What the task requires: Word for word, please restate the lines from the beginning of the data through the line in which "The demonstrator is" appears.

Start of Information provided

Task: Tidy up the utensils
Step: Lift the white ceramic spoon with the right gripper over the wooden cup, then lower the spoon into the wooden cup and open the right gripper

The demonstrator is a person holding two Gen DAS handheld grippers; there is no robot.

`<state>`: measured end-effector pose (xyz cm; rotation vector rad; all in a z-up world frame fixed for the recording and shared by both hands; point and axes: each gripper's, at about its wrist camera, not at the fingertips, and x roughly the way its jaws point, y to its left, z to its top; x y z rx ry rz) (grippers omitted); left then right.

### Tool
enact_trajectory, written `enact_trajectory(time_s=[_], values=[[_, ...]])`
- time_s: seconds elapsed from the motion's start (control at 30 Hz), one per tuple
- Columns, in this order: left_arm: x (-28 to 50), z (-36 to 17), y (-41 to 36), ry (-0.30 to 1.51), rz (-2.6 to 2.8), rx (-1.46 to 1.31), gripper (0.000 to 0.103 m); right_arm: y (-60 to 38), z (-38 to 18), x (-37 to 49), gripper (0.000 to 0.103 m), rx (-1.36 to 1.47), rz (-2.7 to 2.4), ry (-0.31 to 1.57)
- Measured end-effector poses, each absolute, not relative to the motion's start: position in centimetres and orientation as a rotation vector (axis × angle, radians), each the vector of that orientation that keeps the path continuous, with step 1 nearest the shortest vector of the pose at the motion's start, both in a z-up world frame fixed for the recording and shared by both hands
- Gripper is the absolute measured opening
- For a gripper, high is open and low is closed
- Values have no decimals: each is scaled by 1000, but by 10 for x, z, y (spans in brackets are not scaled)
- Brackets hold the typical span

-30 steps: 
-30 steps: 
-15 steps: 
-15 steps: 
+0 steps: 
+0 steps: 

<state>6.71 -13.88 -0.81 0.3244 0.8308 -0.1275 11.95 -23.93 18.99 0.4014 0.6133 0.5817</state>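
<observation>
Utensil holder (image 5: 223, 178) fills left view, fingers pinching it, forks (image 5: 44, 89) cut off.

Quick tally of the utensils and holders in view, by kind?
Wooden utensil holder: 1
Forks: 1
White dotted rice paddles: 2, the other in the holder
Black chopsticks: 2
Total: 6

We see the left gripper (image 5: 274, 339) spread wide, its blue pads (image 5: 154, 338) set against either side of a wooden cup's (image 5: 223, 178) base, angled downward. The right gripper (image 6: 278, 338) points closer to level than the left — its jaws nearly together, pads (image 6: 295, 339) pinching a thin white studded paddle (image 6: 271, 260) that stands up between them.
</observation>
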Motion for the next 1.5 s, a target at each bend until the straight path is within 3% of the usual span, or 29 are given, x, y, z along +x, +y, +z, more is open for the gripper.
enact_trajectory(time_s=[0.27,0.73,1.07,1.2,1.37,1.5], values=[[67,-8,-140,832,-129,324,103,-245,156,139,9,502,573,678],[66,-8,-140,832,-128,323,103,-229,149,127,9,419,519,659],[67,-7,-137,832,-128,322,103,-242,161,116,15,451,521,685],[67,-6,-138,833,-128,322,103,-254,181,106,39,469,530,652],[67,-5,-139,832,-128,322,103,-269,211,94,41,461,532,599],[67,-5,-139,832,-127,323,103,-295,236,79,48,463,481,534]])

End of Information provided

Reply to the exercise:
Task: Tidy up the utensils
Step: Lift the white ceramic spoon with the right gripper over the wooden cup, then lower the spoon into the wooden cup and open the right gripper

The demonstrator is a person holding two Gen DAS handheld grippers; there is no robot.

That finishes the output for this exercise.